Hungarian government officials condemned the European Commission’s decision on Monday that commissioners will skip informal Council of the EU meetings hosted by Budapest during its six-month presidency, in response to Viktor Orban’s unsanctioned meetings since July 1 with foreign leaders such as Vladimir Putin and Xi Jinping.
“The @EU_Commission cannot cherry pick institutions [and member states] it wants to cooperate with. Are all #Commission decisions now based on political considerations?” the Hungarian prime minister’s political director, Balazs Orban, wrote on X.
On Monday evening, Eric Mamer, chief spokesman for EU Commission chief Ursula von der Leyen, wrote that, “In light of recent developments marking the start of the Hungarian Presidency, the President has decided that @EU_Commission will be represented at senior civil servant level only during informal meetings of the Council.
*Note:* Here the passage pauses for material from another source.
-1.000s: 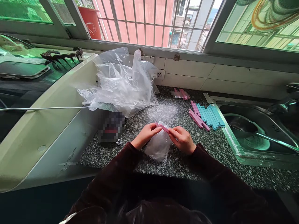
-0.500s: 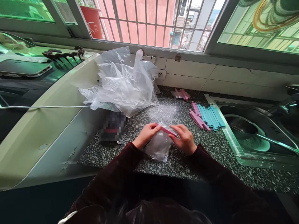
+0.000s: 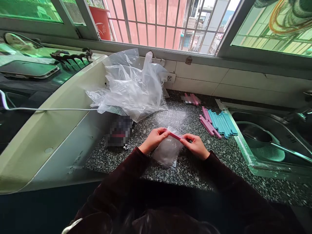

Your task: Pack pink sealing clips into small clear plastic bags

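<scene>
A narrow pink bag clip [image 3: 174,134] lies across the upper part of a small clear plastic bag [image 3: 166,152]. My left hand [image 3: 156,138] pinches the clip's left end between thumb and fingers. At the other end, my right hand [image 3: 195,145] grips it with thumb and fingers closed. The bag hangs below the clip, close over the speckled counter. To the right lie several loose pink clips [image 3: 209,125] beside a row of blue clips [image 3: 221,123]. Farther back, more pink clips [image 3: 194,98] rest with a piece of clear plastic.
A heap of clear plastic bags [image 3: 131,89] stands at the back left, near a wall socket [image 3: 170,78]. A blurred-out dark object [image 3: 118,131] sits left of my hands. On the right is a metal sink [image 3: 296,136] holding a pan [image 3: 253,132]. A white cable [image 3: 60,109] crosses the left side.
My right hand has shifted from raised fingers near the clip to a closed grip on its right end. My left hand keeps its hold. The view has moved slightly.
</scene>
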The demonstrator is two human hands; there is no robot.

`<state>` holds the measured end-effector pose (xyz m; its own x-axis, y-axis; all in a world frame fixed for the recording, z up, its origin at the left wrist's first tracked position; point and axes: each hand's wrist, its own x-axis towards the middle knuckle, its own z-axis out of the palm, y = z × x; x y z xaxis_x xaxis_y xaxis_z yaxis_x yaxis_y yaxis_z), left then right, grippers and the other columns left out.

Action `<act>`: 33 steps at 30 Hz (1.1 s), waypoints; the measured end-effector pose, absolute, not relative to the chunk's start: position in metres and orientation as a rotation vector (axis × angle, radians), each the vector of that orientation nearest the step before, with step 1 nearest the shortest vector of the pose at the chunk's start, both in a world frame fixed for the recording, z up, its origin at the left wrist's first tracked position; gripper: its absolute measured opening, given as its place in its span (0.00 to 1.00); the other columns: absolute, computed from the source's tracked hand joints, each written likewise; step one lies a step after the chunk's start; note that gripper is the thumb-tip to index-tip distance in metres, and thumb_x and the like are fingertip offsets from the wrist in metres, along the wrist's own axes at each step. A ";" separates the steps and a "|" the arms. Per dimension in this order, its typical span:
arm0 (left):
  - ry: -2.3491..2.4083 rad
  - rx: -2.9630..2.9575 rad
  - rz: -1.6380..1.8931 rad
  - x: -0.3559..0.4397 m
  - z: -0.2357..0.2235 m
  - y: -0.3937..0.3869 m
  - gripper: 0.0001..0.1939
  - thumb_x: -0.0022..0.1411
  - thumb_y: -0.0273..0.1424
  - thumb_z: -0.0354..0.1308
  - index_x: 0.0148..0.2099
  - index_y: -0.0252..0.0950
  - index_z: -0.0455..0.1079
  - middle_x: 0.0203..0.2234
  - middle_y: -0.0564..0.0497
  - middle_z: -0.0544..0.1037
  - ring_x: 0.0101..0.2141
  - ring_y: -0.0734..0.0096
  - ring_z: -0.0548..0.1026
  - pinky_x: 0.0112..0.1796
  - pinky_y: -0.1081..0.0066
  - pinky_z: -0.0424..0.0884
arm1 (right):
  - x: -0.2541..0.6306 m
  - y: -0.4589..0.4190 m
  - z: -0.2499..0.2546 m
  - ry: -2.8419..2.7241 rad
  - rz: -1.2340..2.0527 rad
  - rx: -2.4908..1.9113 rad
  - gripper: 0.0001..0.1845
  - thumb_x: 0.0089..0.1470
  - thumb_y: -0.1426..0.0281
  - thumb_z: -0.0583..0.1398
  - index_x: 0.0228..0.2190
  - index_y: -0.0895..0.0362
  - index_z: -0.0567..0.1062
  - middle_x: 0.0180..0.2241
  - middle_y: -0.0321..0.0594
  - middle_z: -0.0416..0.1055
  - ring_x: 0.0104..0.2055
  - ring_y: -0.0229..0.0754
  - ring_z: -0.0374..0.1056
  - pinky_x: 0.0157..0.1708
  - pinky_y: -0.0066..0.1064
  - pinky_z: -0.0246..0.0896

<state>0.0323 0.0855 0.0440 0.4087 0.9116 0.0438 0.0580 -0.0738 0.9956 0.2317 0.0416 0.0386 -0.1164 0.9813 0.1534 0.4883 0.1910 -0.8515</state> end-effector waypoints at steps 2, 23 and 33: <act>0.949 1.517 0.931 0.031 0.043 0.086 0.18 0.48 0.44 0.60 0.27 0.32 0.68 0.21 0.54 0.69 0.25 0.75 0.65 0.29 0.74 0.61 | 0.231 0.041 0.038 -1.715 0.817 -1.389 0.15 0.47 0.58 0.59 0.24 0.58 0.72 0.23 0.37 0.69 0.26 0.37 0.63 0.27 0.28 0.59; 1.092 1.880 0.999 0.025 0.040 0.090 0.10 0.50 0.37 0.62 0.22 0.36 0.72 0.22 0.51 0.73 0.32 0.67 0.66 0.38 0.68 0.62 | 0.234 0.043 0.032 -1.799 0.655 -1.381 0.12 0.48 0.61 0.59 0.23 0.57 0.74 0.24 0.39 0.72 0.27 0.38 0.65 0.29 0.30 0.61; 1.072 1.862 1.027 0.026 0.040 0.089 0.10 0.50 0.35 0.61 0.21 0.36 0.70 0.22 0.51 0.73 0.31 0.68 0.66 0.37 0.69 0.61 | 0.234 0.043 0.030 -1.812 0.629 -1.368 0.11 0.48 0.63 0.58 0.23 0.57 0.73 0.24 0.39 0.71 0.28 0.38 0.65 0.29 0.30 0.61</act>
The College visit to the Presidency will not take place.”
The “developments” Mamer was referring to were the meetings that Viktor Orban has held with the leaders of Ukraine, Russia, China and Azerbaijan, as well as a visit to Donald Trump at his Mar-a-Lago resort in Palm Beach, Florida, since Hungary assumed the rotating presidency of the Council of the EU on July 1.
While these trips were all technically bilateral, Orban created the impression that he was representing the EU on a ‘peace mission’ to help negotiate a ceasefire in the war in Ukraine by displaying the bloc’s flags and logos.
“Chinese and Russian media have falsely reported that Orban travelled as an EU representative – causing outrage from EU leaders and heads of government,” said Armida van Rij, senior research fellow at Chatham House.
Alejandro Esteso Perez, a political scientist and researcher, described Orban’s actions as “trolling his EU counterparts, as he is playing not only with the ambiguity of (not) representing the EU vis-à-vis the three leaders, but also through this ‘surprise factor’ where we did not find out about these meetings until a few hours before they took place.”
Some attributed the EU Commission’s unprecedented decision to send only bureaucrats to the meetings hosted by Budapest to von der Leyen’s re-election bid to lead the EU Commission for another five-year term. Von der Leyen still needs the approval of the European Parliament, which is generally not well disposed to the Hungarian prime minister and his Eurosceptic government.
“The @EU_Commission announced that it will boycott the Hungarian Presidency of the Council. This is clearly a part of @vonderleyen’s election campaign. We have become used to her using the EU institutions, especially against #Hungary for political blackmail and pressure. This is unacceptable and goes against the very essence of European cooperation,” Kinga Gal, an MEP from Orban’s Fidesz party, wrote on X.